Du poison sous nos pieds

Pendant les guerres du XXe siècle, nos champs ont recueilli quantité d'obus et autres mitrailles © Getty Images

Armes, munitions toxiques, produits chimiques et déchets en tout genre polluent nos sous-sols. Ce samedi à 22h30, La Trois diffuse le documentaire «Un héritage empoisonné».

La camionnette des démineurs sillonne la campagne du Westhoek. À l’extrémité de la Flandre belge, entre la mer du Nord et la Flandre française, des champs, encore et toujours des champs de choux, de betteraves, de patates… Sur fond d’odeur de lisier, tout ici semble respirer la paix. Comment imaginer qu’à une époque, ce fut l’enfer ?

1,5 milliard d’obus

Un demi-million de soldats sont morts ici pendant la guerre 14-18. Un milliard et demi d’obus se sont abattus. Un sur trois n’aurait pas explosé sur ce sol très boueux. Une pluie meurtrière, aussi drue que celle qui tombe sur les deux démineurs en tournée. Sortis de leur véhicule. Au pied d’un poteau électrique, ils s’emparent avec précaution de la dangereuse «récolte» d’un agriculteur. En retournant ses terres, il a mis au jour plusieurs obus. Ceux-ci contiennent peut-être des gaz toxiques.

Héritage empoisonné

En attendant de le vérifier au centre de démantèlement à Poelkapelle, les militaires les déposent dans la benne sur un lit de sable, puis ils reprennent leur tournée : plus d’un siècle après la Première Guerre mondiale, plusieurs dizaines de tonnes d’obus sont encore exhumés chaque année dans la région. En plus des risques d’explosion, leur contenu potentiellement toxique peut contaminer le sol. Ce n’est pas le seul héritage empoisonné que nous a laissé le conflit, loin de là.

Péril sous la mer

À quelques kilomètres de là, dans la mer du Nord, au large de Knokke et de Zeebrugge.
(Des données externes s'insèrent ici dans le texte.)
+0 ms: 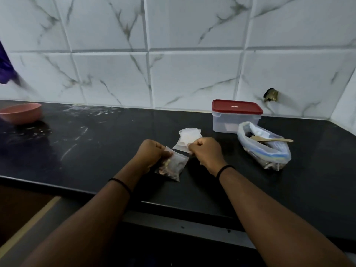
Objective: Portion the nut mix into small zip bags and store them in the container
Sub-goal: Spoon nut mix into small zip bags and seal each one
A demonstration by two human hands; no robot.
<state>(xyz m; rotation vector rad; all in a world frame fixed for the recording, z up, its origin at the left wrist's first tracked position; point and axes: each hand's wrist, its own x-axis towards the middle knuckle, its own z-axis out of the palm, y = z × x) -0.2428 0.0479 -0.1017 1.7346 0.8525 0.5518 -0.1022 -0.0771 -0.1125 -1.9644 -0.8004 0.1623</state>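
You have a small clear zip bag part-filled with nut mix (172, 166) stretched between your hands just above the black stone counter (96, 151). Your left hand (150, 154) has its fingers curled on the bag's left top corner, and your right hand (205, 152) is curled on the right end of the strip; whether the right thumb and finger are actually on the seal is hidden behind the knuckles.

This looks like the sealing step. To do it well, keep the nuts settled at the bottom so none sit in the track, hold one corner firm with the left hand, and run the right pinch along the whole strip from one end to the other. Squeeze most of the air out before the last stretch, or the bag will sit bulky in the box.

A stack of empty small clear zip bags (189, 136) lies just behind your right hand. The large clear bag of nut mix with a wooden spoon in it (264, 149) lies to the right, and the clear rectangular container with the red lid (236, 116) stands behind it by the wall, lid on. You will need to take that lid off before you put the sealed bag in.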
Les images sous-marines sont édifiantes. Dans les fonds marins obscures, un homme grenouille se fraie un passage entre des monceaux de caisses d’obus et d’armes. Voix off du réalisateur Jacques Loeiulle : «Dans la mer du Nord et la Baltique, les alliés ont volontairement coulé des navires transportant des centaines de millions de tonnes d’armes chimiques». En épluchant les archives de l’armée, Jacques Loeiulle découvre un document daté de 1919. «On y conseille au ministère de la Guerre de débarrasser le territoire des munitions abandonnées, notamment les gaz asphyxiants.» Le ministre ordonne de déverser les 35.000 tonnes d’armes sur un banc de sable (le «Paardenmarkt») au large de Knokke-Heist et du port de Zeebrugge. Les transporter sur une longue distance aurait été trop dangereux.

Catastrophe écologique

Depuis, grenades, obus au chlore, au phosphore et autre gaz moutarde recouverts de vase reposent en mer. Un cimetière de munitions de 3 km² qui présente des fuites. «Des scientifiques prédisent une catastrophe écologique sans précédent si l’on n’intervient pas», prévient le média belge de vulgarisation scientifique dailyscience.be. De son côté, le SPF Santé publique déclare aujourd’hui que «des recherches menées en 2022 sur la sédimentation et l’érosion au Paardenmarkt montrent que par rapport à 2013, la situation est restée en moyenne la même sur l’ensemble du site». Le ministre de la mer du Nord a élaboré un plan d’action 2020-2024. Une «stratégie solide à long terme pour les années à venir» doit voir le jour l’année prochaine.

Pas que la grande guerre

Soixante ans après la guerre qui a ravagé son pays, le Vietnam est lui aussi confronté à des problèmes de dépollution. Dans ce cas, le coupable c’est l’agent orange, un puissant défoliant utilisé par les Américains, qui cause encore cécité, diabète, cancers de la prostate et du poumon. Une entreprise belge travaille depuis 2022 à l’assainissement de certaines zones. En France, 62 décharges maritimes d’armes ont été recensées le long de la Manche et des côtes atlantiques. L’armement n’est pas le seul coupable mis en cause. Qu’il s’agisse de «produits chimiques éternels» toxiques enfouis par des entreprises ou de l’épineuse question de l’entreposage souterrain des déchets hautement radioactifs, ils sont nombreux sous nos pieds à vouloir nous empoisonner la vie.